A lipid raft is a cholesterol (Chol)-rich microdomain floating in a sea of lipid bilayers. Although Chol is thought to interact preferentially with sphingolipids such as sphingomyelin (SM), rather than with glycerophospholipids, the origin of the specific interaction has remained unresolved, primarily because of the high mobility of lipid molecules and weak intermolecular interactions. In this study, we synthesized SM-Chol conjugates with functionally designed linker portions to restrain Chol mobility and examined their formation of ordered membranes by a detergent insolubility assay, fluorescence anisotropy experiments, and fluorescence-quenching assay. In all of the tests, membranes prepared from the conjugates showed properties of ordered domains comparable to a SM-Chol (1:1) membrane. To gain insight into the structure of bilayers composed from the conjugates, we performed molecular dynamics simulations with 64 molecules of the conjugates, which suggested that the conjugates form a stable bilayer structure by bending at the linker portion and, mostly, reproduce the hydrogen bonds between the SM and Chol portions. These results imply that the molecular recognition between SM and Chol in an ordered domain is essentially reproduced by the conjugated molecules and, thus, demonstrates that these conjugate molecules could potentially serve as molecular probes for understanding molecular recognition in lipid rafts.

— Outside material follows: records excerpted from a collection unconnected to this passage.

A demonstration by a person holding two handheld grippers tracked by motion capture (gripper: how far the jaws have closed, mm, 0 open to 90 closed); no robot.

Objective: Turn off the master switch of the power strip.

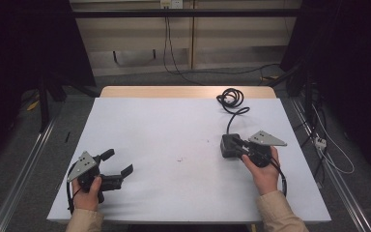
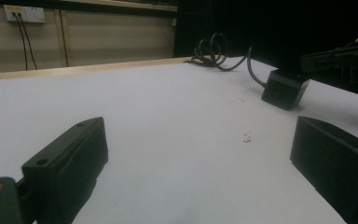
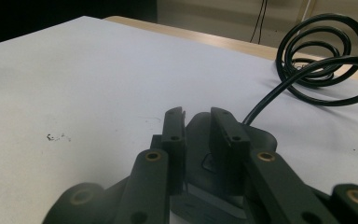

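Note:
A black power adapter [image 1: 227,149] lies on the white table [image 1: 174,125] at the right, and its black cable runs back to a coil [image 1: 232,99] near the far edge. My right gripper [image 1: 235,142] hovers just over the adapter [image 3: 261,135], its jaws a narrow gap apart with nothing clamped between them [image 3: 197,114]. From the left gripper view, the adapter [image 2: 284,88] rests flat, with the right gripper [image 2: 310,61] just above it. At the table's front left, my left gripper [image 1: 118,163] is open wide and holds nothing [image 2: 198,135].
A small dark smudge [image 1: 179,158] marks the table's middle. The cable coil [image 3: 326,56] lies by the wooden far edge [image 1: 188,92]. Beyond the table are a wall socket [image 2: 25,14] with cords and dark curtains at both sides.

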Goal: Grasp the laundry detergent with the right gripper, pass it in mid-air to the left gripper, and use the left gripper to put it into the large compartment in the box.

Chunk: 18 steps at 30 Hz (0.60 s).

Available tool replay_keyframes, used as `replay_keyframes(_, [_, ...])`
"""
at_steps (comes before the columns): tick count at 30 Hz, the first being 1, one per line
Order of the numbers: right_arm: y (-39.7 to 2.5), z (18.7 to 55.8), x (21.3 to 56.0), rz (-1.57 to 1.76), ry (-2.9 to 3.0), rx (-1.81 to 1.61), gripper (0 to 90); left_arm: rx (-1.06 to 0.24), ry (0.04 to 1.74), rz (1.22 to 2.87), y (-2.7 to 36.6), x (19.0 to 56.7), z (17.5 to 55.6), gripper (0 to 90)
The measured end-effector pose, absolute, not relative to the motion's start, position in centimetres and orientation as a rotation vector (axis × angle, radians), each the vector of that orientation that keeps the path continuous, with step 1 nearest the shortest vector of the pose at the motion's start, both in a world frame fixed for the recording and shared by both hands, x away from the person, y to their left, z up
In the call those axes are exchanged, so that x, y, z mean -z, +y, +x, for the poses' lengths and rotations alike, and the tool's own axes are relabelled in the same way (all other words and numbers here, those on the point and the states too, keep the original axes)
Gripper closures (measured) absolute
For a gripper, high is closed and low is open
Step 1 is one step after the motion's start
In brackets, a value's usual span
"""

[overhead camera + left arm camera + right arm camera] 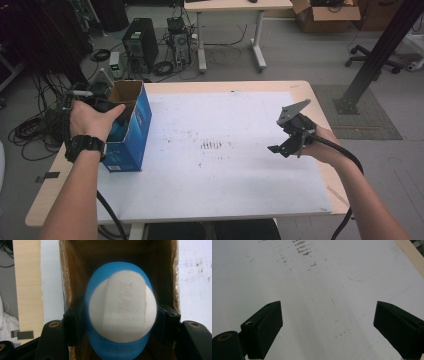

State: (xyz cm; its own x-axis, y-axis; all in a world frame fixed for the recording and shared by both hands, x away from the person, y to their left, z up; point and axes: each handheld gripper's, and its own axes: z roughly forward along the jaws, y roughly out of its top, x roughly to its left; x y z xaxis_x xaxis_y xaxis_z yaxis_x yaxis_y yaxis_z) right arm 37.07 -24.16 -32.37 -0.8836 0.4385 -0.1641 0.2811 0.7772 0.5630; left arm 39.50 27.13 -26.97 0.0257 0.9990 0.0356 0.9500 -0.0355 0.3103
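On the worktop point(300, 90), covered by a white sheet point(225, 170) with dark smudges near its middle, a blue box point(131, 131) with an open brown cardboard top stands at the left side. The left hand-held gripper point(121, 322) is clamped on a blue and white rounded object point(121, 312), its 2 jaws pressing either side, right at the box's opening. The right hand-held gripper point(328, 327) hovers over the bare sheet at the right side, well apart from the box, jaws spread wide with nothing between them.
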Motion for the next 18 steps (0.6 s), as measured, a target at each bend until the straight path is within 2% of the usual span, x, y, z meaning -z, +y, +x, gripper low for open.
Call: replay_keyframes(18, [-23.57,36.97,32.75,0.548,2.694,-0.777,8.3,-0.373,2.03,2.115,27.38,27.89,39.4,37.8])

Conformations of spermine in adenosine triphosphate complex: the structural basis for weak bimolecular interactions of major cellular electrolytes.

Selectively (2)H- and (13)C-labeled spermines (SPM) were efficiently synthesized and analyzed by NMR spectroscopy to determine the spin-spin coupling constants for six conformationally relevant bonds. SPM that is composed of three alkyl moieties, a butanylene, and two propanylene chains undergoes a conformational change when interacting with multivalent anions (e.g., adenosine triphosphate (ATP), ATP-Mg(2+) , and tripolyphosphate). Upon interaction with ATP, the C-C bonds, which affect the distance between the neighboring pairs of ammonium groups (i.e., N1/N5 and N5/N5'), increase the population of gauche rotamers by 17-20% relative to those in the 4 HCl salt of SPM. However, the trend in increments of the gauche conformers for the SPM-ATP complex profoundly differs from that of the spermidine (SPD)-ATP complex. This implies that SPM may preferentially recognize the adenyl group of ATP rather than the tripolyphosphate moiety. This may account for the higher affinity of SPM to ATP-Mg(2+) than with that of SPD, which chiefly interacts with ß- and γ-phosphates and is easily replaced by Mg(2+) . These results may provide a clue for the further understanding of the structural basis of polyamine biological functions.